### [Extracted entries]
*** Block opens ***
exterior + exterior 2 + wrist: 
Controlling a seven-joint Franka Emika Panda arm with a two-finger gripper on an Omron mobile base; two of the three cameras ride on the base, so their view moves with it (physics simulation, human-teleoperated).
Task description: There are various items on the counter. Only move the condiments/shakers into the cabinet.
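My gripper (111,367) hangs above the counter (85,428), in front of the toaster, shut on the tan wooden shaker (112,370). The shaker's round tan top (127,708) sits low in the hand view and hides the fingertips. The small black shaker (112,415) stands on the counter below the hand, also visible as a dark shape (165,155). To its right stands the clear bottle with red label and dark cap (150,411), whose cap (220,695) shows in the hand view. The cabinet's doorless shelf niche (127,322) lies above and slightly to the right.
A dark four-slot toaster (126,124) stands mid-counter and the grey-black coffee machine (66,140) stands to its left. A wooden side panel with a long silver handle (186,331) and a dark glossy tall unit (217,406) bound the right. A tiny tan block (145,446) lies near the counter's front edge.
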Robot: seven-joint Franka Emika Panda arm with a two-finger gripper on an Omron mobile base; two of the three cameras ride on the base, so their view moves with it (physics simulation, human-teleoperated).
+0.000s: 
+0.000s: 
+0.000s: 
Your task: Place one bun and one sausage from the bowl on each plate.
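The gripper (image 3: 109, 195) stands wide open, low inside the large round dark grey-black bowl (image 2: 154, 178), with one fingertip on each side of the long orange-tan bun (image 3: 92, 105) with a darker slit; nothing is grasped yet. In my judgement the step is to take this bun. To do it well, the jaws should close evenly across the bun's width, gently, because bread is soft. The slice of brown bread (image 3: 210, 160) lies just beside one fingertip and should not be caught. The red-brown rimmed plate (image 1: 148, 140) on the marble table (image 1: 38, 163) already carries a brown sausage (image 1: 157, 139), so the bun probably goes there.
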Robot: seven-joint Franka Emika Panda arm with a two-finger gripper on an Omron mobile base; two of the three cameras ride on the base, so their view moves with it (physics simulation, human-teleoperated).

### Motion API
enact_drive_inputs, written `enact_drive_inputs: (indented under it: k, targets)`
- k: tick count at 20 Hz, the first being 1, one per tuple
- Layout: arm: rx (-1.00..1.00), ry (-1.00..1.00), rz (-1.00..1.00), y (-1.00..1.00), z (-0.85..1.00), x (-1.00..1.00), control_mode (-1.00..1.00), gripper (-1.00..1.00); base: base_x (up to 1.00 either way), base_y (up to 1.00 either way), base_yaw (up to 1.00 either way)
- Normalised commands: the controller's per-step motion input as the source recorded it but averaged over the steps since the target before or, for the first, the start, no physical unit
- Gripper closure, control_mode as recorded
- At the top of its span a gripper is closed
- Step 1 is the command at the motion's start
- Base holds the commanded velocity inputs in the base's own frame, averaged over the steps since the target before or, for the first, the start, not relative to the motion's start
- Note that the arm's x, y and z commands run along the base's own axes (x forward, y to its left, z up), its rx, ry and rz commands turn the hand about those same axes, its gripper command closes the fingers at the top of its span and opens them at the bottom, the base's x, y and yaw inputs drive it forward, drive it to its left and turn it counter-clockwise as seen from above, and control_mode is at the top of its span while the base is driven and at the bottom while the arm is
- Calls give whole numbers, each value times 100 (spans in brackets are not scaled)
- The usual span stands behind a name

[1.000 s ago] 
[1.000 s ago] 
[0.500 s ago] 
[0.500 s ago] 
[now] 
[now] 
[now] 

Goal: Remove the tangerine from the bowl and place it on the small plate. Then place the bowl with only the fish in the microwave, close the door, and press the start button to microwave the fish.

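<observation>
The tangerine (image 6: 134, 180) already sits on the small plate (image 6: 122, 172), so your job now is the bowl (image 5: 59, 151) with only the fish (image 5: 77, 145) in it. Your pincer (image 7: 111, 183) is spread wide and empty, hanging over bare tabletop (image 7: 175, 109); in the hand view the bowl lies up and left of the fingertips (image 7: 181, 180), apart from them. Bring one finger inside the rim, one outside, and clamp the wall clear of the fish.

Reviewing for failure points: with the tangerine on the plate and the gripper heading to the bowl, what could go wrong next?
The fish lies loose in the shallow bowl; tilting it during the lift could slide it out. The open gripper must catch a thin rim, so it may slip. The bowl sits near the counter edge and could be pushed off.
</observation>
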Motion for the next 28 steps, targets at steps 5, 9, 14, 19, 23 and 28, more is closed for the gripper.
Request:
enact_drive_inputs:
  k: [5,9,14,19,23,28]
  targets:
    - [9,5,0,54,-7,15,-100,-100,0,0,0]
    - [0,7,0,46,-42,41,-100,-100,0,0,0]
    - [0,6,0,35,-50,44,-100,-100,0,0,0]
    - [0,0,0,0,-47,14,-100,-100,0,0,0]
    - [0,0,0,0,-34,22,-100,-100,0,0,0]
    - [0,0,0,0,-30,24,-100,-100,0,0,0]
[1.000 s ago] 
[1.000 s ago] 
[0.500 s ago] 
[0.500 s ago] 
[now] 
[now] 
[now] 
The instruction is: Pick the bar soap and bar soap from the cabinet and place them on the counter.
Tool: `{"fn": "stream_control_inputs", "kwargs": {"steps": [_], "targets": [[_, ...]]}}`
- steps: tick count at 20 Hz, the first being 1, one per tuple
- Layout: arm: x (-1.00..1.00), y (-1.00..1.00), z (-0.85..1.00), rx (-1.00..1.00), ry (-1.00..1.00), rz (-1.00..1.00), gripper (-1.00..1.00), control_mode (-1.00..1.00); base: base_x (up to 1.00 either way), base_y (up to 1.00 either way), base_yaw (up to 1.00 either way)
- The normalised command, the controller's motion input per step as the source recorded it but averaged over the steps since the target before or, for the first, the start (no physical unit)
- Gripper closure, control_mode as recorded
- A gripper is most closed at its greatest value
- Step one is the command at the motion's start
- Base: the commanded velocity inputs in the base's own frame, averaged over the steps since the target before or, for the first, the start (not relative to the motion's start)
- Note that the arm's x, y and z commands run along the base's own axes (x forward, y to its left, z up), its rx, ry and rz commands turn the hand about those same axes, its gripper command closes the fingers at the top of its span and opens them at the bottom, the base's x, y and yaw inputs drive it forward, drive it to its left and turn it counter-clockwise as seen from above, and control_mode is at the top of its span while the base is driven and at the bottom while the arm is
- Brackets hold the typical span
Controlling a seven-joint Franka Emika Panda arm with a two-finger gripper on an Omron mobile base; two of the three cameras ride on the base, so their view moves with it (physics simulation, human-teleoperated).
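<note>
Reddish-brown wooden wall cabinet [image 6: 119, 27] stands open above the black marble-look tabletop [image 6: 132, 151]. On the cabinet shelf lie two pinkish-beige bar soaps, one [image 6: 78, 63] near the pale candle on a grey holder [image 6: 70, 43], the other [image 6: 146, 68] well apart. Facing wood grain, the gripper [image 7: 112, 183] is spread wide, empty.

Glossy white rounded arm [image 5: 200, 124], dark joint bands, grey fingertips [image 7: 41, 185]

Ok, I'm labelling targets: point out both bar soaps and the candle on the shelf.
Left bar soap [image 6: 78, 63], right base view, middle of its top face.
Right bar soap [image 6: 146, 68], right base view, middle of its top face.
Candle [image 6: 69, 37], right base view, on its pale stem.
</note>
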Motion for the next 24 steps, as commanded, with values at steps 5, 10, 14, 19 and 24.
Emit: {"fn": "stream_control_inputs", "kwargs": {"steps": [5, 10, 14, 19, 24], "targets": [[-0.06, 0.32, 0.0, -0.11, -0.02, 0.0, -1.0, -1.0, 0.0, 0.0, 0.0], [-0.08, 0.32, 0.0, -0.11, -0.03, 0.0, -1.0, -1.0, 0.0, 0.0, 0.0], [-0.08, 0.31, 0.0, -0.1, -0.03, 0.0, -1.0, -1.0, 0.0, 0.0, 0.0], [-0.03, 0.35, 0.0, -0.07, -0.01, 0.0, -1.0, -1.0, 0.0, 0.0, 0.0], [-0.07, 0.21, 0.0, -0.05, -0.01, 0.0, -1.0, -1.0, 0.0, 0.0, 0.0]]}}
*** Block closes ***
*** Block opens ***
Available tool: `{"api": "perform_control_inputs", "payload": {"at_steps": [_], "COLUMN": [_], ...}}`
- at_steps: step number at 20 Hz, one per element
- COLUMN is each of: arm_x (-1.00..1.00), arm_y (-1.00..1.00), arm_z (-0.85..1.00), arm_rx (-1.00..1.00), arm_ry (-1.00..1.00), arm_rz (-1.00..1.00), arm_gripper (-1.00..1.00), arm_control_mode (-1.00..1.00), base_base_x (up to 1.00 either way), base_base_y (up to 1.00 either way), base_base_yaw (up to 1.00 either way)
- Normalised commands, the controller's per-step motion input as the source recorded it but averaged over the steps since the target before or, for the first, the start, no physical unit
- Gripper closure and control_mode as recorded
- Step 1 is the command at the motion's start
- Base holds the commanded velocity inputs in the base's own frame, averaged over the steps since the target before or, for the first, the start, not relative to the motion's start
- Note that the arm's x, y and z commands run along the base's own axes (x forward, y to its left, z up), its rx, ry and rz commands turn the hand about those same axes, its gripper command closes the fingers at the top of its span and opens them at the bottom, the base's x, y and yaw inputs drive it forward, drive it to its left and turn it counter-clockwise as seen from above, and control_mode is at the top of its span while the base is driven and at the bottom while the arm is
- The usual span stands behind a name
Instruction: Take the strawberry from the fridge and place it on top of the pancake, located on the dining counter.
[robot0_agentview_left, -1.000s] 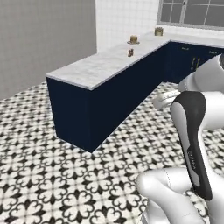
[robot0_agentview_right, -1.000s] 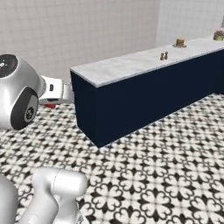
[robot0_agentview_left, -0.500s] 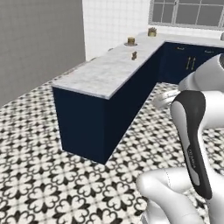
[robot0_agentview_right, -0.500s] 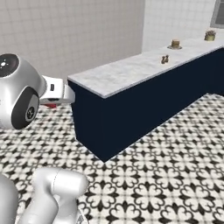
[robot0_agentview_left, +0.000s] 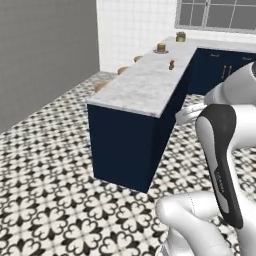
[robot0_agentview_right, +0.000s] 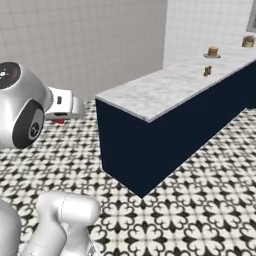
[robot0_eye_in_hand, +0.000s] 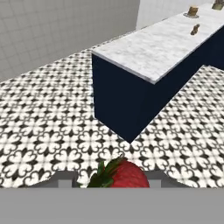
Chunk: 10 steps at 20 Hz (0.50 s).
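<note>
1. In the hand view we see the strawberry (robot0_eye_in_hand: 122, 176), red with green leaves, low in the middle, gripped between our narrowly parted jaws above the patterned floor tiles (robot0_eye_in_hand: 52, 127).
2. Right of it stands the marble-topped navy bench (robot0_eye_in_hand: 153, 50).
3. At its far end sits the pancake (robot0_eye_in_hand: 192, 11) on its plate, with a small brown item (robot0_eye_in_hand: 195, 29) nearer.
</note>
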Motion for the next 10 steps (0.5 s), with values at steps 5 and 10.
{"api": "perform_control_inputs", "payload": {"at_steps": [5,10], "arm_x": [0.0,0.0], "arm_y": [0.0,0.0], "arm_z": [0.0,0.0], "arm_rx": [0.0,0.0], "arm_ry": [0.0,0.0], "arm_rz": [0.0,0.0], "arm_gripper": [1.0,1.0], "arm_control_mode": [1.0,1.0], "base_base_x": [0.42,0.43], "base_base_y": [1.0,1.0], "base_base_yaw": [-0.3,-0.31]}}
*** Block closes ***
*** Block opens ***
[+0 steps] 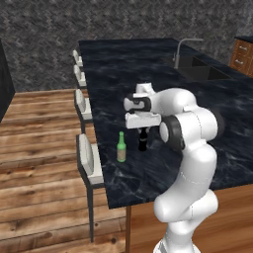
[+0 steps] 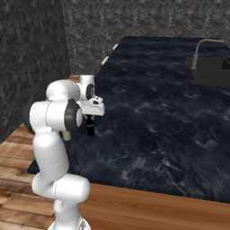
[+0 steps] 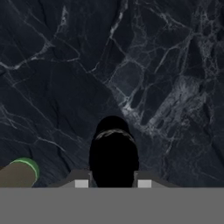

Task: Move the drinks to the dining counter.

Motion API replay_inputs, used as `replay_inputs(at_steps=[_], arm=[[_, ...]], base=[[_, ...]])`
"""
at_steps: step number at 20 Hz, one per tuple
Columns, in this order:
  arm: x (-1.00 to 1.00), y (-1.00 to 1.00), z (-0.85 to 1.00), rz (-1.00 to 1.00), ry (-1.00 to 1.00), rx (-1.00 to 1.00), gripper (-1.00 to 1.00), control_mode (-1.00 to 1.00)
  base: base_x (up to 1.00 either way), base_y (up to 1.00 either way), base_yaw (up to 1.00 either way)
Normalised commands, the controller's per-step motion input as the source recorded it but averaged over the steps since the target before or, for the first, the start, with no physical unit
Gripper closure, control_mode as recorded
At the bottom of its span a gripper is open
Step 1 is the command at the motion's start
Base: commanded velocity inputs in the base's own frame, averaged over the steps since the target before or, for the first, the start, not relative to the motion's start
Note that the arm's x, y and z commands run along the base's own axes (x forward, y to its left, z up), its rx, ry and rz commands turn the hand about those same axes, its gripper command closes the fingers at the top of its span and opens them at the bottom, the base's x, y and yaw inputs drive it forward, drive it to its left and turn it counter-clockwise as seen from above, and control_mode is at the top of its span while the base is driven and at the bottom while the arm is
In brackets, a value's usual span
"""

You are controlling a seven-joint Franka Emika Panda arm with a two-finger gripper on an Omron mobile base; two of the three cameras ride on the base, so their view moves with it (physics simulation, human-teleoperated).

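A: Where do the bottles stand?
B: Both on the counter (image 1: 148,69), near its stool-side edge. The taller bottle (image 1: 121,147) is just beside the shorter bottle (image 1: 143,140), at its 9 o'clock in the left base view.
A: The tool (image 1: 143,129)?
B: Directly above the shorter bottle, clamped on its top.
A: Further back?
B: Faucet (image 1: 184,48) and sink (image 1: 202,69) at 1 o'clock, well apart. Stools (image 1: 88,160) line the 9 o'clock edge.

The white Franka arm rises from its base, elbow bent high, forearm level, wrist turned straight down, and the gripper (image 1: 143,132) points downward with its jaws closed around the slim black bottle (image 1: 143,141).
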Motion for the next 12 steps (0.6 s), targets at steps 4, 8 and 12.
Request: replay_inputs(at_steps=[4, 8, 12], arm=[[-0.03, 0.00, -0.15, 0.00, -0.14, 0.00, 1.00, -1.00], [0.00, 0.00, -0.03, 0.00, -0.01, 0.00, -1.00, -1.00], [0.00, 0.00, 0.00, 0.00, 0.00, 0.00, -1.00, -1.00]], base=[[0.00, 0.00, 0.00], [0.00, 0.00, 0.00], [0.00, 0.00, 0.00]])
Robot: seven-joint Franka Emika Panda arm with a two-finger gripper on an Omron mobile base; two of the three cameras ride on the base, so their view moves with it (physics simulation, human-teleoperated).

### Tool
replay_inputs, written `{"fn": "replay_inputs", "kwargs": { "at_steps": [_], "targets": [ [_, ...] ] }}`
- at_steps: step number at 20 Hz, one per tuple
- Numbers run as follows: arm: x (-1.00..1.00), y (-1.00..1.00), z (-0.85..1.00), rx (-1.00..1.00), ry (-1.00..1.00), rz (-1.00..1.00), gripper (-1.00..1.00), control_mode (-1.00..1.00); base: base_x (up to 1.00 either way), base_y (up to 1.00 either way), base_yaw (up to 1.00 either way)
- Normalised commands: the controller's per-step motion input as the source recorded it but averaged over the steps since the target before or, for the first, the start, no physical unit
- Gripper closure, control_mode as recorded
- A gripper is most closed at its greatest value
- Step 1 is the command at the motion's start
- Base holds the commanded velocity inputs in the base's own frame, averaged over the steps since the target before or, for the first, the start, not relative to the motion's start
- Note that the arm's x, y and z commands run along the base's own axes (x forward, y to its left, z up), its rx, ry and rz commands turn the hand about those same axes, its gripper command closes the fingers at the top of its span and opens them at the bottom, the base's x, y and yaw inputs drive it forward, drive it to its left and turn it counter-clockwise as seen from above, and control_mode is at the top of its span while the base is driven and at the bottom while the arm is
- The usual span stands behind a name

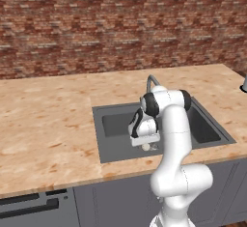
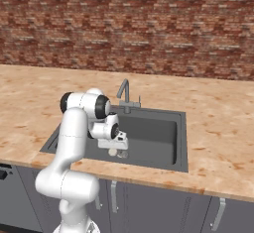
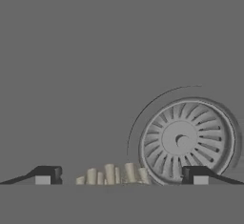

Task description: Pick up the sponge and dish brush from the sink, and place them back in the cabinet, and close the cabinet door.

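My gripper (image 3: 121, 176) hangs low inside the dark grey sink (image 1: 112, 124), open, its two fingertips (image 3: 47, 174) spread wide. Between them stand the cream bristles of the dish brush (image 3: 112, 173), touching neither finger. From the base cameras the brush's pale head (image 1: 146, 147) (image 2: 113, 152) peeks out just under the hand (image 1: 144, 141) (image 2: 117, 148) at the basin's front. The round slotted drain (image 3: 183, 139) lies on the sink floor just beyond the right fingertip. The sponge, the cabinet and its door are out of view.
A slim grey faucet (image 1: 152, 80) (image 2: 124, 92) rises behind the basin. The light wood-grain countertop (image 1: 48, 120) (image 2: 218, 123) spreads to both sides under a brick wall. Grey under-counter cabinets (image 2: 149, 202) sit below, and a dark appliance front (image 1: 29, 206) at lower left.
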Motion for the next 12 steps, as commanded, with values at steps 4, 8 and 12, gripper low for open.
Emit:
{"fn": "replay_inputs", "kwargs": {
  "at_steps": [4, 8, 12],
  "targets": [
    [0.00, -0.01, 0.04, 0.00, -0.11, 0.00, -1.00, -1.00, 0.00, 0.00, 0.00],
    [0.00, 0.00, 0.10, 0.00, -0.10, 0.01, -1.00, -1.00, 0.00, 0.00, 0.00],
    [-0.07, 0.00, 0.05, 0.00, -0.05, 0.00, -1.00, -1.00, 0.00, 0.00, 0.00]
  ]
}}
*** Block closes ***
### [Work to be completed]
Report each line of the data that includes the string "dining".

### [Output below]
Instruction: Take the strawberry from the fridge and place it on top of the pancake, located on the dining counter.
Task: Move the drinks to the dining counter.

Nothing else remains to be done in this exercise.